And that's why Raith is standing in the second floor of the Speakeasy Hotel and Casino, silently scolding himself for not bringing flowers or something else that might give Eileen breathing difficulties, quietly smoldering with generic rage over a situation that should have been resolved a day or two after it started, but has not. It's the fight that never ends; it goes on and on, my friend.
And it's bullshit.
The footfalls echoing in the stairwell that leads up to the second floor could belong to anyone, but when you spend enough time around a person, it's easy to learn their unique cadence and commit it to memory if such an inclination exists. This rhythm is distinct, familiar, soft — an extension of the small, lily-white feet that produce it. At the top of the steps, a dark-haired woman whose identity Raith can confirm comes into view as she rounds the corner and enters the hall, a pair of hotel keys dangling between the fingers of her left hand while the right cradles a cell phone in its palm.

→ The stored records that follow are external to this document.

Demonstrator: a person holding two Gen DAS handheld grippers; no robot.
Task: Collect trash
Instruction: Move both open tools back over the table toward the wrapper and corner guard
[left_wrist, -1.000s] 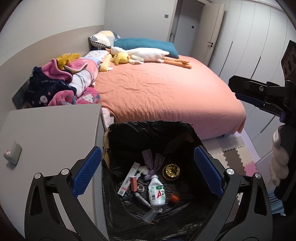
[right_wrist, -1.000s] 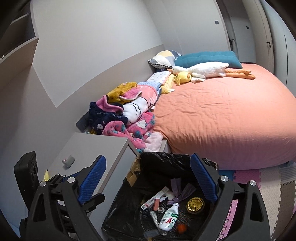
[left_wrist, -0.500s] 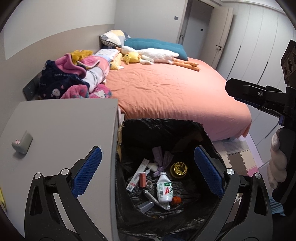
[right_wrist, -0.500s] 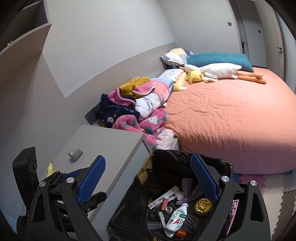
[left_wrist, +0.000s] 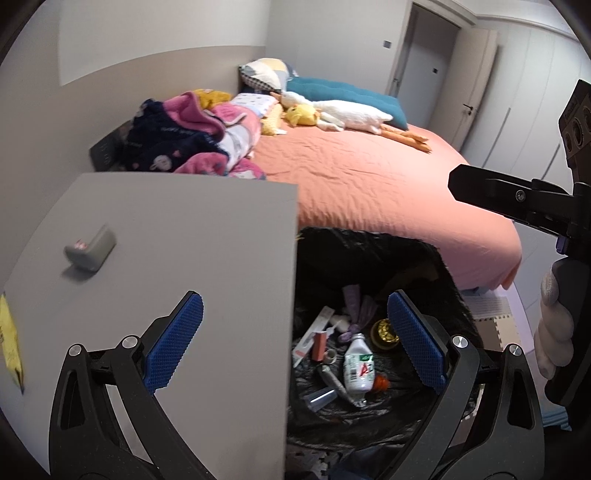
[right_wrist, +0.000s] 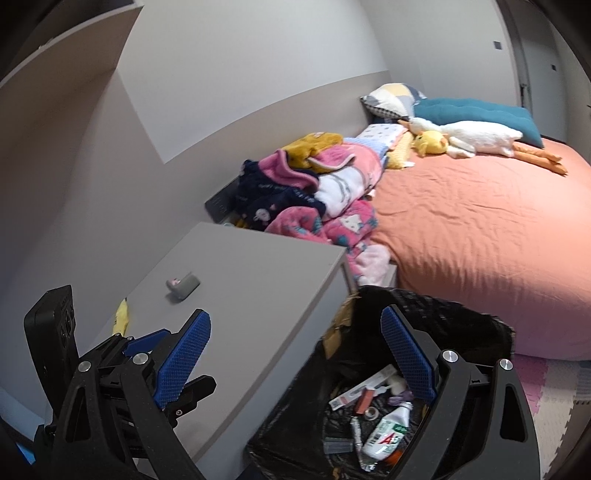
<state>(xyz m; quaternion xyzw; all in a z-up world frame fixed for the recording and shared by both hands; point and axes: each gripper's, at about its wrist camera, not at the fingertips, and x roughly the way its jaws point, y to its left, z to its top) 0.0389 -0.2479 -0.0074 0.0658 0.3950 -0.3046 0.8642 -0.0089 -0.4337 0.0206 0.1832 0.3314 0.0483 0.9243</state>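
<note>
Bottle (left_wrist: 357, 363) with red "AD" lettering among bin (right_wrist: 476, 325) trash, left gripper (left_wrist: 295, 343) and right gripper (right_wrist: 295, 356) both spread, empty.

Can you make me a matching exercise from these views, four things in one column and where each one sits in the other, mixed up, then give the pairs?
Things
1. plastic bottle
2. small grey object
3. white goose plush
4. yellow wrapper

Places
A. on the orange bed, near the pillows
B. at the near left edge of the grey nightstand top
C. inside the black-lined trash bin
D. out on the middle of the grey nightstand top

Pairs: 1-C, 2-D, 3-A, 4-B
</note>
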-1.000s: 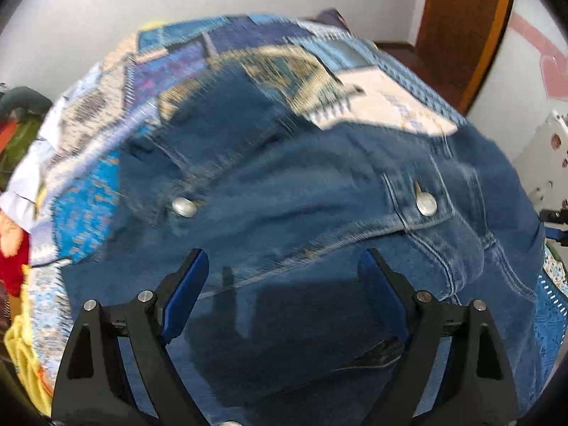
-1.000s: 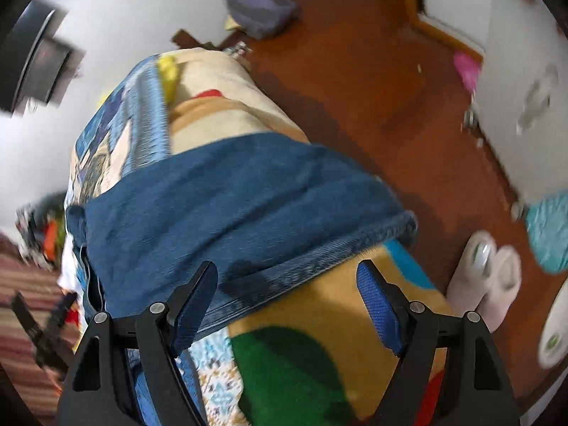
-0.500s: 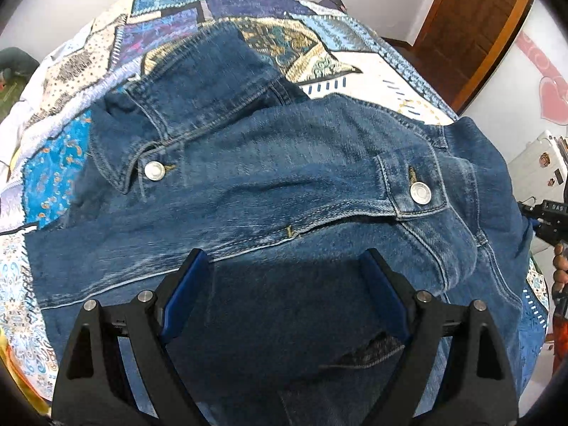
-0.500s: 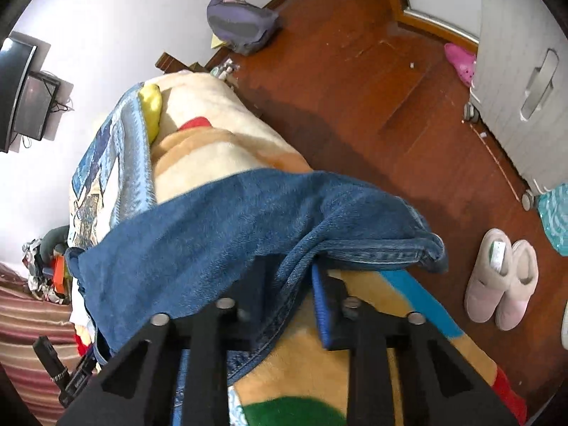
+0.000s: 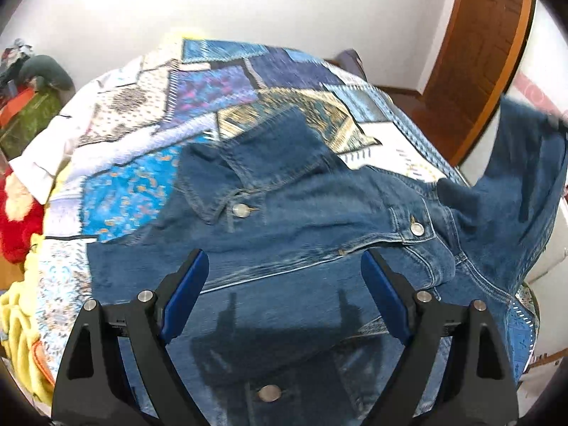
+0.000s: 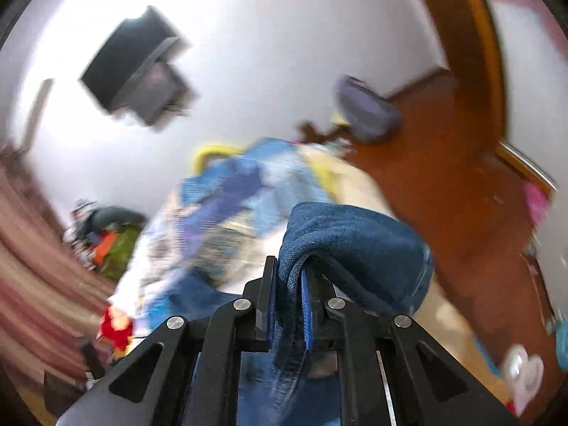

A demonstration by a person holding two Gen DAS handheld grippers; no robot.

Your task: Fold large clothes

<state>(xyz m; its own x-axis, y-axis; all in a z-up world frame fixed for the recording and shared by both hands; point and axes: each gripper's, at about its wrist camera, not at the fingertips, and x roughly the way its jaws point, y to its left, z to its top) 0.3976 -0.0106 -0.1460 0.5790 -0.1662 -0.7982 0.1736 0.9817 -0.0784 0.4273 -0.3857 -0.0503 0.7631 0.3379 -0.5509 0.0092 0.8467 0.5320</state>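
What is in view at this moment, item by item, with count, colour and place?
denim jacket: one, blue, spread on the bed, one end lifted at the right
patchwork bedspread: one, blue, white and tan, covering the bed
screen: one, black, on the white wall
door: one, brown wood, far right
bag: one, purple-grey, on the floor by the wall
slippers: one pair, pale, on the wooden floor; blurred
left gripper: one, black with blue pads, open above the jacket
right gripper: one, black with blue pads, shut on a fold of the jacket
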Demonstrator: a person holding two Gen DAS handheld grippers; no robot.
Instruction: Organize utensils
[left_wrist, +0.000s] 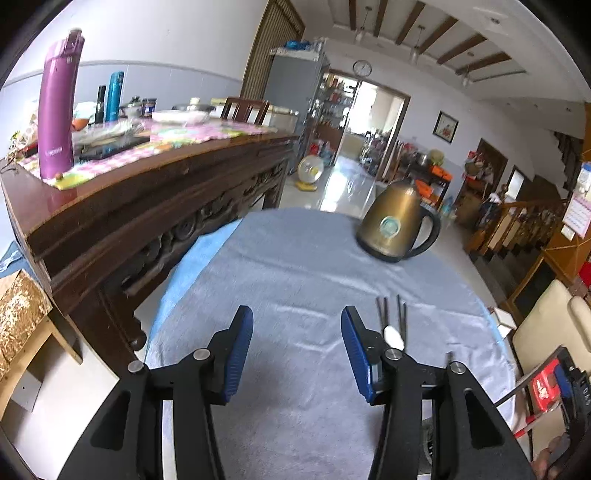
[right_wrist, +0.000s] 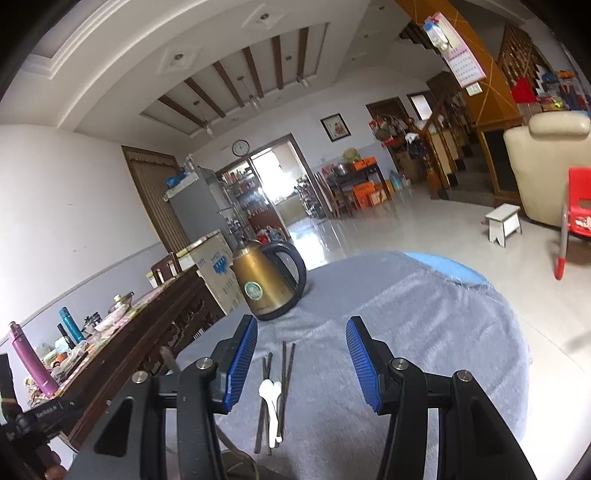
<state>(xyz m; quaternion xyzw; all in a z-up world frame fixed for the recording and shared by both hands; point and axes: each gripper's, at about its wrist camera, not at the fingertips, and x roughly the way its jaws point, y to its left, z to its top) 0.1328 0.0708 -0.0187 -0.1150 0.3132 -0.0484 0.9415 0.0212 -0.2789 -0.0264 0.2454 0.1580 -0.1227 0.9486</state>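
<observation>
Dark chopsticks (right_wrist: 285, 384) lie in two pairs on a grey cloth-covered table (right_wrist: 424, 332), with two white spoons (right_wrist: 270, 397) lying between them. In the left wrist view the chopsticks (left_wrist: 402, 317) and a white spoon (left_wrist: 393, 336) lie just right of my right finger. My left gripper (left_wrist: 297, 332) is open and empty above bare cloth (left_wrist: 295, 266). My right gripper (right_wrist: 301, 343) is open and empty, with the utensils between its fingers, nearer the left one.
A gold electric kettle (right_wrist: 267, 282) with a black handle stands at the table's far side, also in the left wrist view (left_wrist: 397, 225). A dark carved wooden sideboard (left_wrist: 155, 206) with bottles and dishes stands to the left. A red chair (right_wrist: 578, 206) stands at the right.
</observation>
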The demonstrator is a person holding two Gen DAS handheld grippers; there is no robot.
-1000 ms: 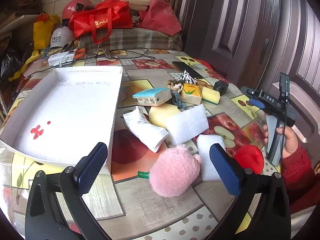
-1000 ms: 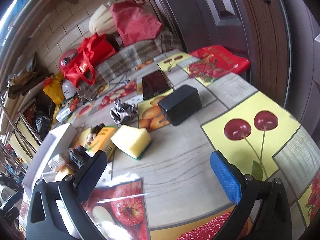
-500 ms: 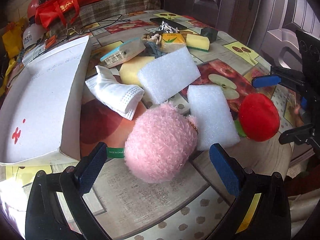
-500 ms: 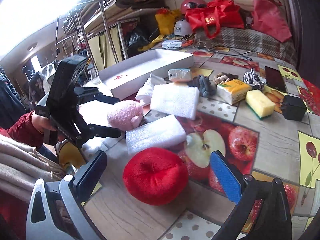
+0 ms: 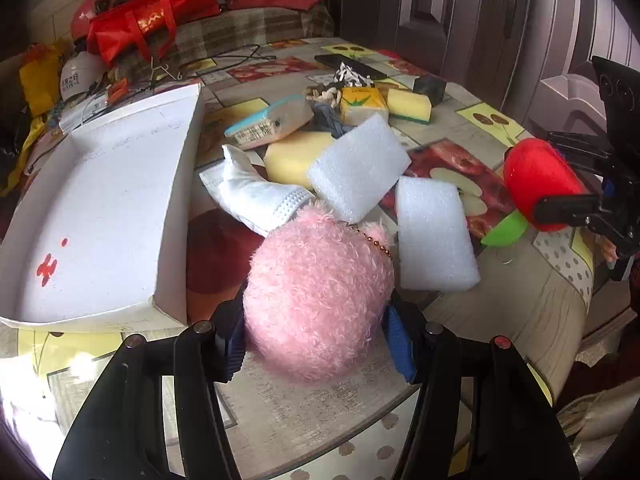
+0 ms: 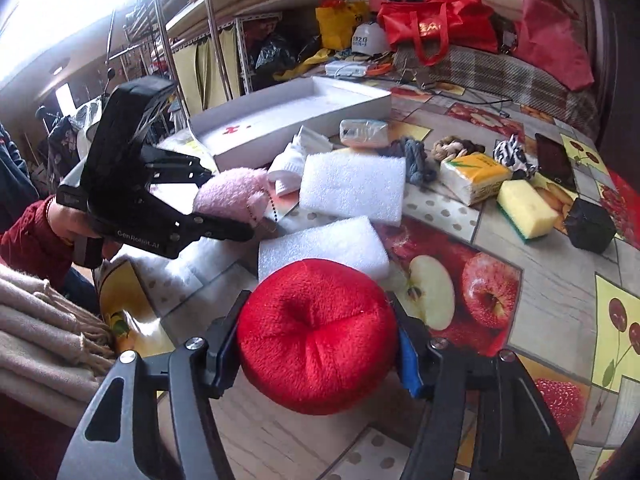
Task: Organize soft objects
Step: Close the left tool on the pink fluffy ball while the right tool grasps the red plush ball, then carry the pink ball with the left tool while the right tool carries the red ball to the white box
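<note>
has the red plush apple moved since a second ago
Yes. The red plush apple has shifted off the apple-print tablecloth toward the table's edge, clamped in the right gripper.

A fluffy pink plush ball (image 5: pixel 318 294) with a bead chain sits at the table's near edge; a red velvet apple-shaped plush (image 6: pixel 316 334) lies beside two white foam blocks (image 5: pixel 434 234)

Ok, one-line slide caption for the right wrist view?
Right gripper shut on red plush; left gripper shut on pink plush, white box behind.
</note>
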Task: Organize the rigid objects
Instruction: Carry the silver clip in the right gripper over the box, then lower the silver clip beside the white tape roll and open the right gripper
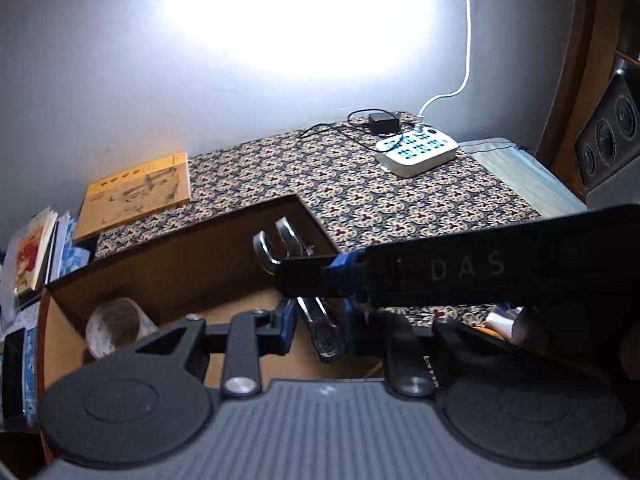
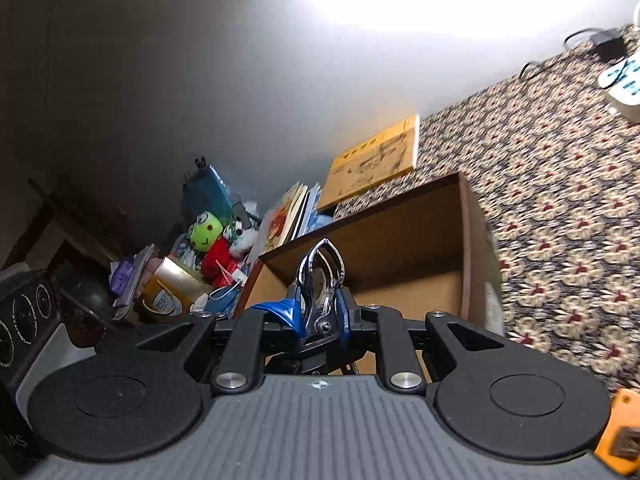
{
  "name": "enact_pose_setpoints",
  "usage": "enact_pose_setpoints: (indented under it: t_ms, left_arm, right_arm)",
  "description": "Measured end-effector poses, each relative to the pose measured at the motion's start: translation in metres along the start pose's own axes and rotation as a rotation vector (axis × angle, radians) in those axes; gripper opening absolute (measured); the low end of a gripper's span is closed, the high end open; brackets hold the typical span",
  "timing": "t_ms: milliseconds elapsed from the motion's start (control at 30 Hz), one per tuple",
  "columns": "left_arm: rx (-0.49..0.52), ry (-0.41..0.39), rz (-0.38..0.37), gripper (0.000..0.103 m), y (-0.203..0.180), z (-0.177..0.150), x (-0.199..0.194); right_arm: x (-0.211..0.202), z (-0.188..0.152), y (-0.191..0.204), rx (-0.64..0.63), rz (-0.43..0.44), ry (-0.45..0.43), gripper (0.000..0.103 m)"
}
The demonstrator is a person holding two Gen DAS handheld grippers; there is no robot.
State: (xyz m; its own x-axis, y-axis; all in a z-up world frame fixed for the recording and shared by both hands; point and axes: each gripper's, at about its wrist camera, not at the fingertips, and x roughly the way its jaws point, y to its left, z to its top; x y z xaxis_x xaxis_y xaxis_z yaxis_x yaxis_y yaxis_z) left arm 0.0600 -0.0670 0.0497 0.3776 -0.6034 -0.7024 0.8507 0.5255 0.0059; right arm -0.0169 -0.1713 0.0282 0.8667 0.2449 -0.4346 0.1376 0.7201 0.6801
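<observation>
Right tool (image 2: 320, 312) clenched on metal tongs (image 2: 322, 276) above the open box (image 2: 466, 240) (cup (image 1: 116, 326) already inside), not yet dropped; left tool's (image 1: 320, 324) state unclear.

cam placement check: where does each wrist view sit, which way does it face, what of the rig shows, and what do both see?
Left wrist: sits on the left gripper, faces over the cardboard box toward the patterned tabletop and wall; the right gripper crosses in from the right.
Right wrist: sits on the right gripper, shut on metal tongs, faces the box and the clutter at the wall.
Shared: box, tongs, yellow book, power strip.
</observation>
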Motion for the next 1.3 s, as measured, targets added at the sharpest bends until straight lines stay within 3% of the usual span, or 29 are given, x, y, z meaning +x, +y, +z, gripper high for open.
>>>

She isn't holding it to her ear, and she doesn't have it on speakerphone; the way its pale glow reflects off her skin and illuminates her face in gentle blue light suggests that she's either thumbing through her contact list or laboriously spelling out a text message. Whatever she's doing, she stops when Raith's shadow appears in her peripheral, snaps the phone shut and directs an icy look at his eyes.
"What do you want?"
For a handful of seconds, Raith is quiet. But before long, he speaks, voicing a question he would have asked previously, had things not gone downhill as quickly as they did. "Is there some sort of password or secret phrase I have to say before you'll do something other than snub me and otherwise pretend we've never met when I try to do something difficult and say, 'I'm sorry'?" he asks. "Because, if there is, please tell me what it is, so we can stop wasting our time with this bullshit."
Although Eileen doesn't find herself wishing she had another bottle, Wu-Long's ability would come in handy about now. She envies Gabriel for the ease with which he navigates his environment these days, intangible as smoke, fluid as ink dissolving in water. There aren't many things that she wouldn't give to be able to melt into a puddle of shadow and flow effortlessly around Raith's legs and under the door to Room 201.
Instead, she has to tell him in a very clipped voice, "No." The phone is slipped into the back pocket of the denim jeans she wears, freeing her right hand. "You kissed me," she reminds him, "and when I tried to make you stop, you hit me. I don't see what more we have to discuss."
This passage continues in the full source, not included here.